A l’heure où les projets pour doter C-27J, Casa 295 ou A400M de plateformes de largage amovibles, voire même offrir un successeur aux MAFFS destinés aux C-130 se multiplient, on se dit, parfois, que le cheval de bataille du transport aérien militaire aurait pu faire l’étalage de ses qualités du côté des pompiers du ciel. En réalité, bombardier d’eau, il l’a été mais de façon très anecdotique.

C’est de l’autre côté du Rhin que l’histoire a commencé.

Au cours de l’été 1975, à cause de la sécheresse, la Basse-Saxe, s’embrasa. Un feu dépassa rapidement les 8000 ha et, plus grave encore, tua sept personnes, dont six pompiers. Le 11 août, trois CL-215 français décollèrent de Marignane pour opérer quelques jours outre-Rhin depuis le lac Steinhuder. Le combat dura 5 jours au cours desquels les trois Canadair effectuèrent quelques 145 heures de vol.

Les moyens aériens de lutte anti-incendie avaient, une fois de plus, démontré leur intérêt pour épauler les forces engagées au sol contre les sinistres qui s’étaient multipliés dans le secteur.

L’Allemagne n’étant pas une zone à risque d’incendies de forêt élevés, pouvoir disposer de moyens aériens permanents était un non-sens économique et opérationnel. Mais compter sur un système permettant de convertir à moindre coût un aéronef de transport militaire en cas de besoin semblait être un choix pertinent, à l’instar du MAFFS qui entrait alors en service aux USA sur C-130 Hercules.

Une conception MBB

C’est le Ministère de la Recherche et de la Technologie (BMFT) qui fut en charge de diriger un projet de système permettant aux C160D de la Luftwaffe de pouvoir opérer comme bombardiers d’eau. La firme Messerschmitt-Bölkow-Blohm (MBB, aujourd’hui intégré au groupe Airbus) fut sélectionnée pour le développement technique de la soute.
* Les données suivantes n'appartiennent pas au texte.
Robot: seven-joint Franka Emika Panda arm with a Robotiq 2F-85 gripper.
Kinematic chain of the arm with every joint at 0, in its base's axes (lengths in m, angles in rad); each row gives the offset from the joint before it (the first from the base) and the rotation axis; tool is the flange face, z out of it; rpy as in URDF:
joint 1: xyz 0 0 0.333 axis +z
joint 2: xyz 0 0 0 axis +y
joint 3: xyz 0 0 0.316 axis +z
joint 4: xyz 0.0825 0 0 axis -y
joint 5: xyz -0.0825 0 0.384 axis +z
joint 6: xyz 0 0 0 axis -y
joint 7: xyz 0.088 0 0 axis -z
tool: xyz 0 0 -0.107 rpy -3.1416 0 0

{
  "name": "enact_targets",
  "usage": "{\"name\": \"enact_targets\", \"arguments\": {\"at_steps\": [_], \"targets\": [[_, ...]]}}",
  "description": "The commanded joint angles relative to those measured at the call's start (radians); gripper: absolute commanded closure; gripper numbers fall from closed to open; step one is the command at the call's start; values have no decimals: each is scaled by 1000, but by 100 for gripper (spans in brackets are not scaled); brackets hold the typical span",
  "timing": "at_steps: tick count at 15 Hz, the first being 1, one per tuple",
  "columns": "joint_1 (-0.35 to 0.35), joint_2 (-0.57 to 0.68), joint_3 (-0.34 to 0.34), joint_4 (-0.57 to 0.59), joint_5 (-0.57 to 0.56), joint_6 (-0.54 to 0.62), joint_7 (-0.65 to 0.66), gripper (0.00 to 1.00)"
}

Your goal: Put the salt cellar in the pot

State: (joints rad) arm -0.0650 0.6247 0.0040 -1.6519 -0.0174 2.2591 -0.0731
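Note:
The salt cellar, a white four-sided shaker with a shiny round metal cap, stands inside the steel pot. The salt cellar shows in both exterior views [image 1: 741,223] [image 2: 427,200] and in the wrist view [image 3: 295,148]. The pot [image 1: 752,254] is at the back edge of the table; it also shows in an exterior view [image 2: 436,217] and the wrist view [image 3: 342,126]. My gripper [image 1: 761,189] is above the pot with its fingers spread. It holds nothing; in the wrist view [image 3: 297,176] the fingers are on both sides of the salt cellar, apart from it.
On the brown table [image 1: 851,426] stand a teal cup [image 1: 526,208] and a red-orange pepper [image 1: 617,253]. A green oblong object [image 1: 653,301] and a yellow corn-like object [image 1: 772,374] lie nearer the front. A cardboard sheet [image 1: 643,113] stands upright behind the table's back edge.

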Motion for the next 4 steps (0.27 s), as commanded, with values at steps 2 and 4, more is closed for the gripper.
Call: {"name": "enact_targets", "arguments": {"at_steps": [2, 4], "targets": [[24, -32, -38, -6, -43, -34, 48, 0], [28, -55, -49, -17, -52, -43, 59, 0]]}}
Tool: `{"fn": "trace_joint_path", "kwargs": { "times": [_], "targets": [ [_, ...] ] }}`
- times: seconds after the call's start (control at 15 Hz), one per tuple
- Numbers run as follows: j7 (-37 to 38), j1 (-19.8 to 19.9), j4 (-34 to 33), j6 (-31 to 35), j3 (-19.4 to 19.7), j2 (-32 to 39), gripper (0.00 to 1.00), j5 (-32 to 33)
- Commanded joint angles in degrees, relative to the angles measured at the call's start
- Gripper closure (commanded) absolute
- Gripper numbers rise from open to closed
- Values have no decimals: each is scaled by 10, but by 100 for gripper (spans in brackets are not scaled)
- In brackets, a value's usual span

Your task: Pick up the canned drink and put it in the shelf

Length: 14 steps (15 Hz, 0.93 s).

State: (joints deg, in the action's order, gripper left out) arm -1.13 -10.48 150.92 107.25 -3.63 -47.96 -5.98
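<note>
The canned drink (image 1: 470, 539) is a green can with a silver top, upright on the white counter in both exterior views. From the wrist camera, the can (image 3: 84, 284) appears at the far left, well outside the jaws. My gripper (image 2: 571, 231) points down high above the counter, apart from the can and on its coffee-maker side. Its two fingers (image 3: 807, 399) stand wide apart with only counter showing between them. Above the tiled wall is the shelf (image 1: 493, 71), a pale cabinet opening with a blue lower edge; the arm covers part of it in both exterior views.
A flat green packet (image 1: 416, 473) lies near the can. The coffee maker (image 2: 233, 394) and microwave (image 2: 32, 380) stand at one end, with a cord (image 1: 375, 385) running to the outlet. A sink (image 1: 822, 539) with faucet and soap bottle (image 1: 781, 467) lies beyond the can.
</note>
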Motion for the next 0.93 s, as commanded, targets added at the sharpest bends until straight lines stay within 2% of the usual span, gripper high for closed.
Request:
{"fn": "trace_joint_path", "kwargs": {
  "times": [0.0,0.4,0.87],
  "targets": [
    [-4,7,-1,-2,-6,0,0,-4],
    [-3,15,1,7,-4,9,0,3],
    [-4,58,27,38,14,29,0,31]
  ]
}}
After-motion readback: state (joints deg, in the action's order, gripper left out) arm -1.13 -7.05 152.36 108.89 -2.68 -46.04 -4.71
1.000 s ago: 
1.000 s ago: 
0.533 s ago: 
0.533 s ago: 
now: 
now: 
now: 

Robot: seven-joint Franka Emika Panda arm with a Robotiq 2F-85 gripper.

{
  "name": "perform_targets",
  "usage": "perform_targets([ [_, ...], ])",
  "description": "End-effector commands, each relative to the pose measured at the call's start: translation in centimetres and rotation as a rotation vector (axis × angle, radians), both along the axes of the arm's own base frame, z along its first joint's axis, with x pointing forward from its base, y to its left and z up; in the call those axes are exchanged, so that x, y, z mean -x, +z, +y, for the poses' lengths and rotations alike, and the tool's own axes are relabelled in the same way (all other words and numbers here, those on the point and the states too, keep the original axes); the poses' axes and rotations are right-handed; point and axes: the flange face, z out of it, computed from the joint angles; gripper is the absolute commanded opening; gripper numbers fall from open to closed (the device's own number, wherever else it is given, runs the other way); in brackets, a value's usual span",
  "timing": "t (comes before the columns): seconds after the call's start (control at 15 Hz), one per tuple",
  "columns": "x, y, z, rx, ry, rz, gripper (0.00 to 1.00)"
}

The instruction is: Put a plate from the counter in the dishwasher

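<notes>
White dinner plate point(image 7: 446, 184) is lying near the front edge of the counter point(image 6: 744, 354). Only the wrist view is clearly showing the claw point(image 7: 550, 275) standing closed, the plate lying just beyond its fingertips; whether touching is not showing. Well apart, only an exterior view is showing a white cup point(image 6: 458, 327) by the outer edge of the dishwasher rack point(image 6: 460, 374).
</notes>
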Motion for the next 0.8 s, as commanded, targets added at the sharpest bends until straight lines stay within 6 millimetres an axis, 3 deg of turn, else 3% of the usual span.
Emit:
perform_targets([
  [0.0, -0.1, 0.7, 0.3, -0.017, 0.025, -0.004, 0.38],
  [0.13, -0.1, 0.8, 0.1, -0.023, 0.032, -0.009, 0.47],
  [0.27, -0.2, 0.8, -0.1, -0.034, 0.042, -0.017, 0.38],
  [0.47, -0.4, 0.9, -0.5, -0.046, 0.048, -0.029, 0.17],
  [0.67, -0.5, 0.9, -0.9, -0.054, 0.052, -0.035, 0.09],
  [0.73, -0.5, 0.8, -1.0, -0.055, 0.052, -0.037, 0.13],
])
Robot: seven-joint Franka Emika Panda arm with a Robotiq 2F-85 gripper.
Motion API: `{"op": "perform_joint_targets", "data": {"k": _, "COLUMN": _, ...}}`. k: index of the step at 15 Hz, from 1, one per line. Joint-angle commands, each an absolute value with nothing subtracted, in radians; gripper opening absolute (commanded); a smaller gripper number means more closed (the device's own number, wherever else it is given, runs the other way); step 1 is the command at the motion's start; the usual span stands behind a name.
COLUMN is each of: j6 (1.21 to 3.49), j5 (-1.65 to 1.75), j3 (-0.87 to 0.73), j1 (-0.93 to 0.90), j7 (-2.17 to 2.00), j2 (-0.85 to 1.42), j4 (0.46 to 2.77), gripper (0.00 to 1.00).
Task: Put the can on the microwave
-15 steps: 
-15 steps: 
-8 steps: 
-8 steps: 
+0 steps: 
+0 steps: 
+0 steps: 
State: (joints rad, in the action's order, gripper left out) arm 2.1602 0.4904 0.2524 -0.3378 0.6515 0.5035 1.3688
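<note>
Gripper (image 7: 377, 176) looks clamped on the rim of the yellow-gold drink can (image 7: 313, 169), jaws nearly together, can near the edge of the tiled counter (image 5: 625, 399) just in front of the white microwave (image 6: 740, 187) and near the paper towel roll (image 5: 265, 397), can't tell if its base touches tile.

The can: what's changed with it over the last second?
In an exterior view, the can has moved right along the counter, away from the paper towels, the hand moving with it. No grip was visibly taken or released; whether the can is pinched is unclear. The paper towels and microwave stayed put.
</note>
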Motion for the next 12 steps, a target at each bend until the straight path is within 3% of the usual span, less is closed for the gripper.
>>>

La plateforme mobile, d’une masse à vide d’un peu plus de deux tonnes, mesurait 13.80 m de long, 2,61 m de haut et 2,40 de large. Elle pouvait contenir jusqu’à 12 000 litres d’eau ou de retardant évacué par gravité par la rampe arrière ouverte de l’avion porteur. Elle ne nécessitait aucune modification de l’appareil et pouvait être installée à bord en 45 minutes. Elle se remplissait au sol comme n’importe quelle soute de Tanker. Le largage pouvait-être déclenché par le commandant de bord depuis le poste de pilotage mais une commande mécanique permettait son ouverture par un personnel présent en soute.

Schéma d’installation de la soute MBB pour Transall en position de largage, rampe ouverte. (Document Aérospatiale/MBB)

Les temps de remplissage de la soute étaient variables selon la puissance des pompes utilisées. De construction robuste, la soute MBB a pu être remplie de 12 000 litres d’eau en 3 minutes 30. Les soutes des Tankers en service en France, plus légères, font que les Pélicandromes ne débitent qu’un peu plus de 1000 litres minutes pour ne pas les endommager. Le remplissage au retardant de la soute du Transall sur les Pélicandromes actuels n’aurait demandé qu’une dizaine de minutes, à peine plus que ce qui est nécessaire pour un Q400MR.

Premiers essais

Les premiers essais sont effectués en 1979 à Manching à partir d’un Transall du LTG 62. Il fallait au moins 4,5 secondes pour vider la soute depuis l’avion qui volait alors autour de 130 kt avec une assiette positive de 11°. Avec une assiette de 6,5° le temps de largage se rallongeait pour atteindre 7 secondes. C’est donc l’assiette choisie par le pilote qui déterminait alors le flux du largage.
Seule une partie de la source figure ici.